今の東京の繁栄

朝になればまた会社という地獄へ向かう行進が始まる。 整然と列をなし、列は駅へと続き、皆が電車に乗り込む。 電車をいくつも乗り継いで、都心へと近づく。 渦に吸い込まれるように東京の中心部へ人が集まる。 必要以上に体は密着し、それなのに心は誰とも繋がっていない。 都心部の駅へ降りたら、サラリーマンたちはそれぞれの地獄へ行く。 うなだれ、諦め、虚ろな目で自分のオフィスへ赴くのだ。 ランチタイムには僅かな開放感。しかしそんなものは気休めだ。 夕方が近づき、夜になって解放されるまで気は抜けない。

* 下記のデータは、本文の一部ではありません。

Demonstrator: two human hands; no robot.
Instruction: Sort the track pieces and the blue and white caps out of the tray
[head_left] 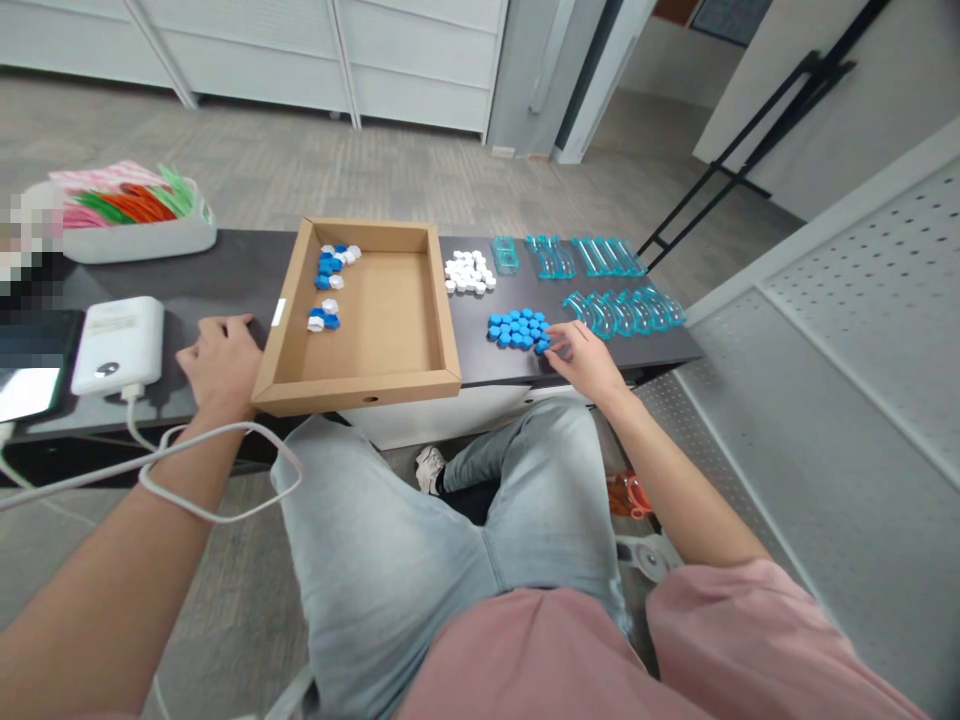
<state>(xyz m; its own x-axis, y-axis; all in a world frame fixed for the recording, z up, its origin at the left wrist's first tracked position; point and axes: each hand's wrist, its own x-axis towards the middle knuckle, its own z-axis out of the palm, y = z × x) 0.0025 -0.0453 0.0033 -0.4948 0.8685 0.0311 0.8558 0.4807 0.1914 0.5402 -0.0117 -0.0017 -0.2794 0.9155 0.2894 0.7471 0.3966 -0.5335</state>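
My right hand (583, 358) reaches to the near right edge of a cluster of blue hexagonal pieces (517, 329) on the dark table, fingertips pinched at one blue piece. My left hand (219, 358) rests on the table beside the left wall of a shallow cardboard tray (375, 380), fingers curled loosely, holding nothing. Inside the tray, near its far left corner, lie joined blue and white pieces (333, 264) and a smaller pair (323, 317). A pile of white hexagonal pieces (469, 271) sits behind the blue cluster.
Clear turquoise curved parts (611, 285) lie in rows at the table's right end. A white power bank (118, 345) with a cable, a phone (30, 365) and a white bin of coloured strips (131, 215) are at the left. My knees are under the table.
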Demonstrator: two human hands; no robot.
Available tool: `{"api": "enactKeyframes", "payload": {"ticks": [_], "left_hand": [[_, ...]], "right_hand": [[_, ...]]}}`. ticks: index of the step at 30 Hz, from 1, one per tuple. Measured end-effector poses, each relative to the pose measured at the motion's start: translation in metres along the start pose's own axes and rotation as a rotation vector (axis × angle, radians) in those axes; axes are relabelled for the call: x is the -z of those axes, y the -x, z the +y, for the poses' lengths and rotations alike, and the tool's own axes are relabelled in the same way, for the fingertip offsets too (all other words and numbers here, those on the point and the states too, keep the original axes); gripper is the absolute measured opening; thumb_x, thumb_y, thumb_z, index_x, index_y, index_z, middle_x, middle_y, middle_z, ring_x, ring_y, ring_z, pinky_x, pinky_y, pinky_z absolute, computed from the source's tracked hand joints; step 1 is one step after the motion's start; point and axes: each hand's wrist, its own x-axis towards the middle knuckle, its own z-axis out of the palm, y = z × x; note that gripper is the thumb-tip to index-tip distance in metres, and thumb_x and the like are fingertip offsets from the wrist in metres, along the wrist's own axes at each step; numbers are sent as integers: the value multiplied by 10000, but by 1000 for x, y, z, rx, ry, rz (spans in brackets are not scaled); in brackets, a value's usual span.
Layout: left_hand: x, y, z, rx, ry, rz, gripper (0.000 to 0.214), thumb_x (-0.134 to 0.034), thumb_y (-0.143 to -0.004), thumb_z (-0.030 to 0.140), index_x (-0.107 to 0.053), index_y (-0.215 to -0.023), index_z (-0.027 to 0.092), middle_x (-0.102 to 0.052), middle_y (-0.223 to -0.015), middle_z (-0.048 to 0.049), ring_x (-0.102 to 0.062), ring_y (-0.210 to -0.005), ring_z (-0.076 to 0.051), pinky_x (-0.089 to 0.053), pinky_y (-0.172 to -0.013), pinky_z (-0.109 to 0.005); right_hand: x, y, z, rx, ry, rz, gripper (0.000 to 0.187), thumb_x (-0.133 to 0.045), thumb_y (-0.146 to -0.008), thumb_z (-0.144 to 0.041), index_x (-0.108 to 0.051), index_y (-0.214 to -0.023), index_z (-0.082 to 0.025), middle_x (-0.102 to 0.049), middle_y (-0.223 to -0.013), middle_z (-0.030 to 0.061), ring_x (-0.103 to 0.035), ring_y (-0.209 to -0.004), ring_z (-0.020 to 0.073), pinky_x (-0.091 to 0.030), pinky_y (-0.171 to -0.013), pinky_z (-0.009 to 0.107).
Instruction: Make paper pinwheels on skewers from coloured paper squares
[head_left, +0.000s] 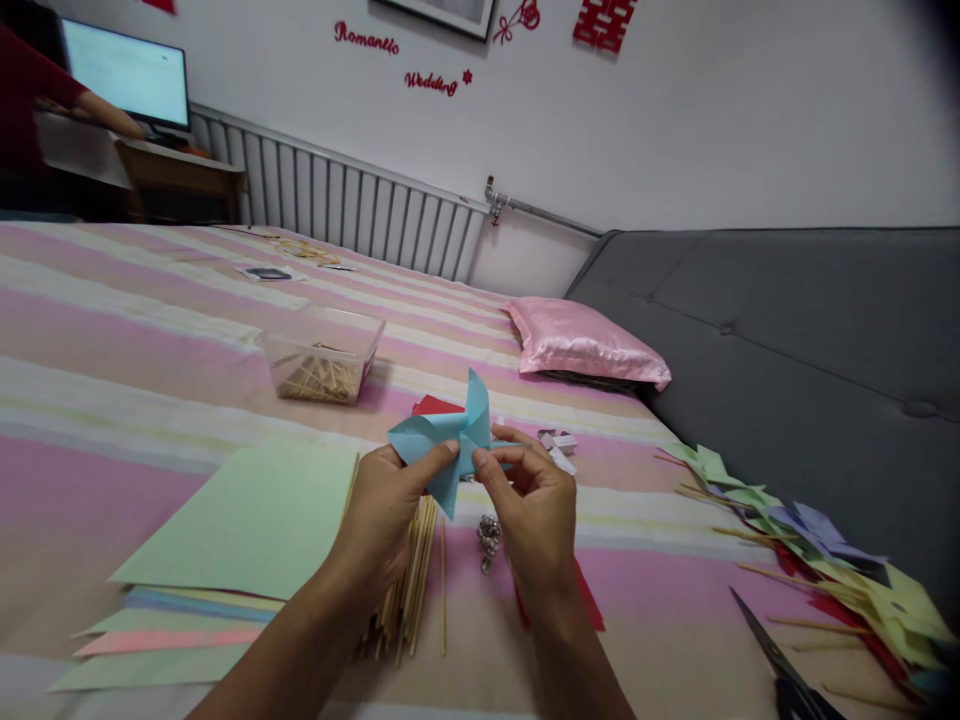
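A light blue paper pinwheel [474, 425] is held up between both my hands, its pointed blades curled toward the middle. My left hand [382, 505] grips it from the left, thumb pressed near the centre. From the right, my right hand [536, 500] pinches it with thumb and fingers close to the centre. Whatever fastens the middle is too small to make out. Under my left hand lies a bundle of thin wooden sticks [412, 590]. Between my wrists sits a small silvery heap of metal bits [489, 540]. Red paper [589, 595] shows partly behind my right wrist.
Stacked coloured paper [240, 520] lies at left, and a clear plastic box [322, 355] with short sticks stands beyond. Scissors [780, 655] lie at lower right beside several pinwheels on sticks [825, 545]. A pink pillow [585, 340] rests by the grey headboard [810, 320]. Someone's arm [105, 112] is at the desk.
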Motion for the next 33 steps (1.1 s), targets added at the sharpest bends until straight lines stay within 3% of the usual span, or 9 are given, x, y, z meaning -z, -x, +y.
{"api": "enactKeyframes", "payload": {"ticks": [9, 19, 22, 25, 27, 31, 33], "left_hand": [[4, -1, -5, -46, -50, -28, 252, -775, -624, 270, -724, -836, 144, -722, -801, -45, -622, -743, -165, -463, -748, -275], [4, -2, -7, -53, -70, -23, 261, -785, -598, 280, -742, -827, 162, -734, -781, -38, -638, -745, -171, -468, -731, -255], [1, 0, -4, -25, -34, 5, 261, -779, -603, 294, -739, -816, 150, -728, -728, -35, -635, -693, -159, -466, -682, -242], [-2, 1, -1, 11, 45, 22, 255, -778, -594, 270, -726, -802, 132, -721, -708, -37, -629, -659, -155, -464, -660, -247], [-4, 3, -2, 19, 93, 5, 226, -768, -606, 249, -719, -788, 124, -723, -724, -44, -634, -672, -159, -465, -678, -255], [-6, 5, -7, 17, 134, -39, 184, -739, -644, 211, -716, -809, 131, -727, -765, -44, -641, -702, -160, -455, -685, -248], [-7, 6, -10, 20, 123, -56, 171, -725, -662, 204, -714, -820, 139, -722, -738, -32, -636, -678, -156, -448, -677, -250]], "right_hand": [[-1, 0, -1, -1, 36, 32, 198, -674, -743, -339, -671, -688, -149, -591, -1097, 108, -645, -769, 181, -538, -585, 278], [-1, 0, -3, 6, 51, 27, 215, -680, -728, -352, -644, -645, -157, -607, -1083, 110, -623, -769, 180, -492, -557, 264], [-4, 3, -6, -10, -23, 51, 231, -716, -693, -340, -578, -785, -180, -609, -1086, 90, -610, -691, 139, -466, -548, 252], [-9, 5, -7, -61, -180, 79, 498, -753, -653, -316, -470, -1051, -220, -596, -1086, 64, -601, -693, 119, -482, -625, 261], [-13, 6, -6, -131, -310, 61, 580, -748, -659, -322, -434, -1135, -220, -608, -1028, 47, -598, -715, 121, -487, -666, 267], [-19, 8, -5, -274, -487, -34, 307, -721, -683, -344, -591, -895, -164, -651, -806, 24, -604, -737, 150, -473, -682, 267], [-21, 8, -4, -303, -527, -13, 230, -729, -665, -329, -619, -780, -162, -660, -766, 18, -601, -728, 158, -465, -676, 270]]}}
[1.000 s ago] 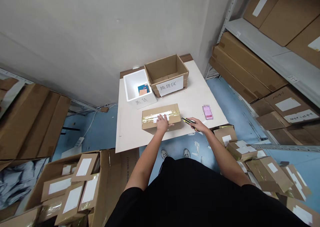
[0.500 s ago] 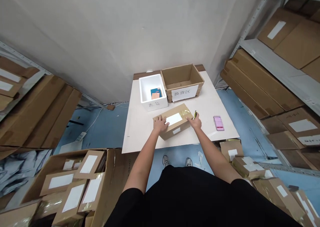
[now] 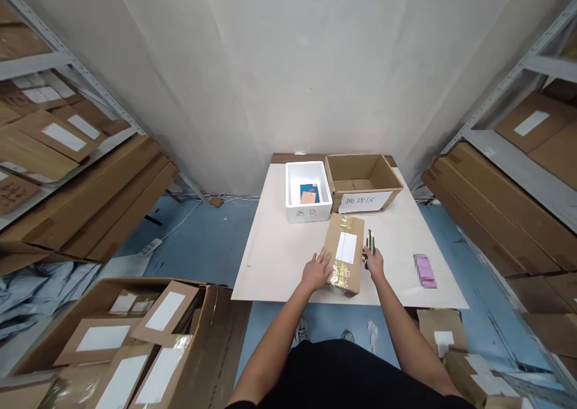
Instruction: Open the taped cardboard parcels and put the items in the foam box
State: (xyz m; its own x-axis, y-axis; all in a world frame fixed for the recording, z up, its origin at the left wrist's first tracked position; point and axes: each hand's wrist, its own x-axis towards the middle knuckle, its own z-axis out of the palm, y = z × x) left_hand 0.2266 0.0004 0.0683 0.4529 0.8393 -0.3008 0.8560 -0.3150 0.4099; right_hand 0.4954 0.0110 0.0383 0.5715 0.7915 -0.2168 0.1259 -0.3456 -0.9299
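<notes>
A taped cardboard box (image 3: 332, 239) with a white label lies lengthwise near the front of the table, its shiny tape running along the top. My left hand (image 3: 317, 271) rests against the box's left side, fingers stretched out and spread over the edge. On the other side of the box, my right hand (image 3: 374, 263) is closed around a yellow-and-black utility knife (image 3: 370, 240), which points away from me. Whether its blade is out is too small to see.
Behind the box stand a white foam bin (image 3: 308, 215) holding small blue and orange packets and an open carton (image 3: 391, 186) with a handwritten sign. A pixelated pink item (image 3: 425, 270) lies at right. Loaded shelves flank the table (image 3: 274, 240); a large carton of parcels (image 3: 207, 313) is at lower left.
The box has been turned from crosswise to lengthwise on the table. Both hands have moved with it, and the knife now stands clearer in my right hand. The view has shifted.
</notes>
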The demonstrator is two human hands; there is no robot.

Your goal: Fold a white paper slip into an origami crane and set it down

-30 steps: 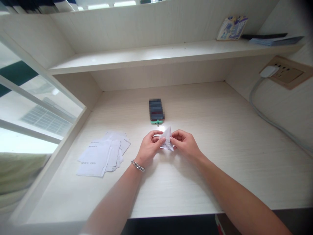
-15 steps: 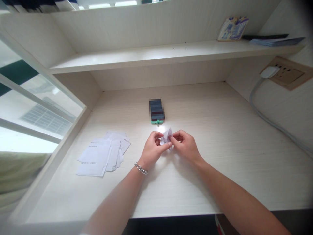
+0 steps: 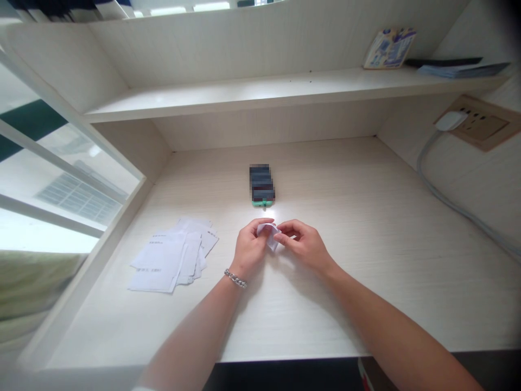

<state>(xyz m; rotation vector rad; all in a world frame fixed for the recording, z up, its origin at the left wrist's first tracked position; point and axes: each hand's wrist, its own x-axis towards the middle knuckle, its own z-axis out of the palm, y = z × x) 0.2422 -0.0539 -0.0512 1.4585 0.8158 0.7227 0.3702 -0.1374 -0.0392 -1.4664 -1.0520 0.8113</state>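
Note:
My left hand (image 3: pixel 251 248) and my right hand (image 3: pixel 303 244) meet in front of me above the desk. Between their fingers is a small piece of white paper folded into a compact shape (image 3: pixel 271 237), and both hands pinch it. A chain bracelet (image 3: pixel 235 278) circles my left wrist. A phone in a dark case with a green lower edge (image 3: pixel 262 185) lies just beyond my hands, not touching them. To the left of my left hand lies a loose pile of printed white paper sheets (image 3: pixel 166 260).
The pale wood-grain desk (image 3: pixel 345 304) ends in a front edge below my forearms. Above it runs a shelf (image 3: pixel 244 92) holding a booklet and dark flat items. A wall socket (image 3: pixel 480 122) with a white plug and grey cable sits right; a glass pane stands left.
The paper has gone from a tall pointed triangle to a smaller, flatter folded shape. My hands have lowered slightly with it, and my right fingers now pinch its right side.

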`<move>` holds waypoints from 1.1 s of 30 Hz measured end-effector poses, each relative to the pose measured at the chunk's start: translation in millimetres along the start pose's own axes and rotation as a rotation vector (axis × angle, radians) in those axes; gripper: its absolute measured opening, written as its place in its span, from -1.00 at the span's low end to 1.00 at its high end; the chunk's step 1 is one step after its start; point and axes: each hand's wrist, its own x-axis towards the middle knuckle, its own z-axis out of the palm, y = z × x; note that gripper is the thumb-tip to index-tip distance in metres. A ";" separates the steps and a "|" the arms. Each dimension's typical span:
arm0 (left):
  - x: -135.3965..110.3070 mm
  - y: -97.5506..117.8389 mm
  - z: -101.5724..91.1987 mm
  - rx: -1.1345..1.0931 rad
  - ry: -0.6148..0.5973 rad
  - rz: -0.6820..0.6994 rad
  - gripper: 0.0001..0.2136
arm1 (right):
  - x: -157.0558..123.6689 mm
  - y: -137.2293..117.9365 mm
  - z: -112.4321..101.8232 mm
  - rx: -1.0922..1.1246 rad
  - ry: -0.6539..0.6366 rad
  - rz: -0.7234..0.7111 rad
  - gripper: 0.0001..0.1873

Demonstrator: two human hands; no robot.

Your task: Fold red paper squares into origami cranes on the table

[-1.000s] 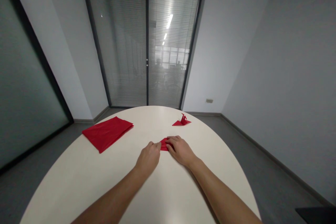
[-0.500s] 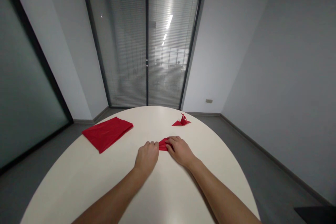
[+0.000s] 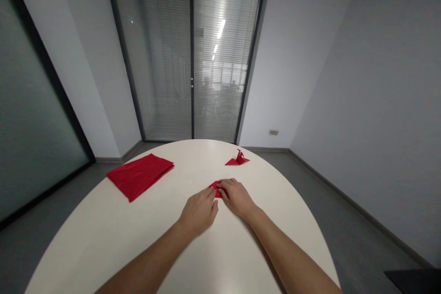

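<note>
A small piece of folded red paper [image 3: 215,187] lies on the white oval table [image 3: 103,239], mostly covered by my two hands. My left hand [image 3: 200,211] lies on its left end with the fingers stretched forward and flat. My right hand [image 3: 236,196] presses down on its right part with flat fingers pointing left. Only a small red corner shows between the hands.
A stack of red paper sheets [image 3: 139,175] lies at the table's left. A finished red paper crane [image 3: 237,159] stands at the far right of the table. Behind the table is a glass door with blinds [image 3: 191,59].
My left hand has gone from curled fingers beside the paper to flat fingers laid over its left end, covering more of it. The right hand has stayed in place.
</note>
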 end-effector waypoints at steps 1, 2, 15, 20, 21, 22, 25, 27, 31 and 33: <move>-0.2 0.1 0.7 0.012 -0.007 0.000 -0.66 | 0.1 -0.1 0.1 -0.003 0.001 0.002 -0.75; -0.5 0.0 1.5 0.029 -0.014 -0.002 -0.64 | 0.1 -0.2 0.3 -0.006 0.004 0.005 -0.75; -4.2 -3.6 11.2 0.120 -0.067 -0.012 -0.51 | 0.4 5.8 0.7 -0.035 -0.046 -0.032 -0.62; -5.4 -2.2 11.7 0.127 -0.144 -0.043 -0.45 | 0.2 9.0 3.9 -0.050 -0.036 -0.051 -0.60; -5.4 -2.3 12.0 0.121 -0.161 -0.048 -0.43 | 0.2 9.0 4.1 -0.054 -0.035 -0.050 -0.59; -5.5 -2.5 12.3 0.114 -0.176 -0.050 -0.42 | 0.3 8.7 3.9 -0.059 -0.035 -0.048 -0.59; -5.3 -3.5 13.0 0.091 -0.196 -0.048 -0.39 | 0.7 6.0 1.3 -0.077 -0.050 -0.041 -0.57; -5.1 -4.4 13.5 0.074 -0.203 -0.051 -0.39 | 0.6 2.4 -1.5 -0.099 -0.070 -0.035 -0.56; -4.6 -5.5 13.8 0.048 -0.205 -0.062 -0.37 | -2.1 -8.3 -4.3 -0.169 -0.112 -0.023 -0.51; -4.3 -5.4 13.2 0.044 -0.208 -0.062 -0.37 | -4.9 -14.4 -3.1 -0.198 -0.152 -0.020 -0.46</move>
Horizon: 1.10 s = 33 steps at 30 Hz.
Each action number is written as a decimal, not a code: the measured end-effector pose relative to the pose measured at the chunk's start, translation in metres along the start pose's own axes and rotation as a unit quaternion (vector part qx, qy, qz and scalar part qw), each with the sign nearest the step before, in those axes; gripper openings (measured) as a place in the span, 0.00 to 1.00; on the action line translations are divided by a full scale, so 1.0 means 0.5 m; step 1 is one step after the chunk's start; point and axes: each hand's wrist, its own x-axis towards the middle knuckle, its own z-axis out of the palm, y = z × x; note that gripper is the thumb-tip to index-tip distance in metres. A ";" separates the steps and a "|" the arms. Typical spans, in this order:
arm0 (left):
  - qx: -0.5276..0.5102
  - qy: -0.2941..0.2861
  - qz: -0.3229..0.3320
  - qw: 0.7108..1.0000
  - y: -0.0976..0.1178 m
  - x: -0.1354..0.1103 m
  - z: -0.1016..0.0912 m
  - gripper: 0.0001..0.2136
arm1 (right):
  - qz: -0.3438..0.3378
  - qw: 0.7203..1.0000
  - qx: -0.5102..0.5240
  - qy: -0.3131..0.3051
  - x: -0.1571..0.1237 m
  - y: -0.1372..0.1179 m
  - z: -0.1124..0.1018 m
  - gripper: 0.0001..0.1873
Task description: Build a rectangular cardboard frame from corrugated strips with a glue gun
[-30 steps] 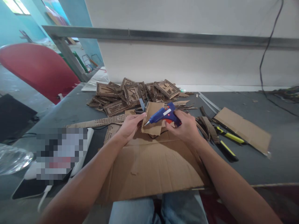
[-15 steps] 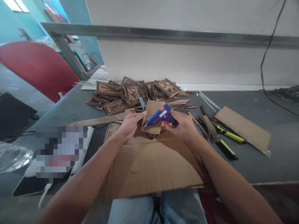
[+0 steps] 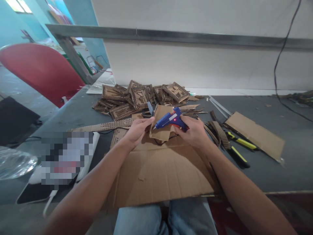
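Observation:
My right hand (image 3: 194, 132) grips a blue glue gun (image 3: 170, 119) with a red light on its body; the nozzle points left at the edge of a small cardboard piece (image 3: 163, 125). My left hand (image 3: 137, 130) pinches that piece at its left edge, fingers closed on it. Both hands hover over a large flat cardboard sheet (image 3: 161, 174) that lies on the grey table (image 3: 281, 156) and reaches over my lap.
A heap of cut cardboard frames (image 3: 139, 96) lies behind the hands. Yellow-handled cutters (image 3: 238, 148) and corrugated strips sit to the right, beside a cardboard rectangle (image 3: 255, 133). A long corrugated strip (image 3: 102, 126), a blurred object and a clear plastic bag (image 3: 14, 163) are at left.
Almost nothing has moved. The glue gun's nozzle has shifted slightly up along the small cardboard piece's edge; both hands keep their hold.

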 end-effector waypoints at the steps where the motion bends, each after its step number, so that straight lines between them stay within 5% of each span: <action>1: 0.002 -0.001 0.000 1.000 -0.001 0.000 -0.001 0.15 | 0.001 1.000 -0.001 0.003 0.000 0.001 0.000 0.06; 33: 0.013 -0.046 -0.014 0.999 -0.002 0.003 -0.016 0.19 | 0.030 0.998 -0.033 0.038 -0.002 0.023 0.004 0.06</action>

どんな地獄にも終わりはあり、 終業時刻を過ぎて解放されるサラリーマンたち。 今日も明日も、労働で得るものは何もない。 月に一度の給与のため、全てを捧げる殉教者になる。 それ以外に手にするのは疲労感のみ。 心地よい疲労感は根拠のない達成感を生むが、 その実、達成感を得ただけで生活は何も変わらない。 そして今日も「ぶすパンダ」に寄り、 この終わりなき悪夢を薄めるために酒を飲むのだ。 このような暮らしを40年くらい続け、そして死ぬ。 それが都会のサラリーマンの運命である。 東京は華やかな場所であるが、その裏では彼らの生活が犠牲になっている。 生活が犠牲になるとは、人生が犠牲になるということである。 人生が犠牲になるとは、命が犠牲になるということである。 たくさんの命の犠牲の上に、今の東京の繁栄がある。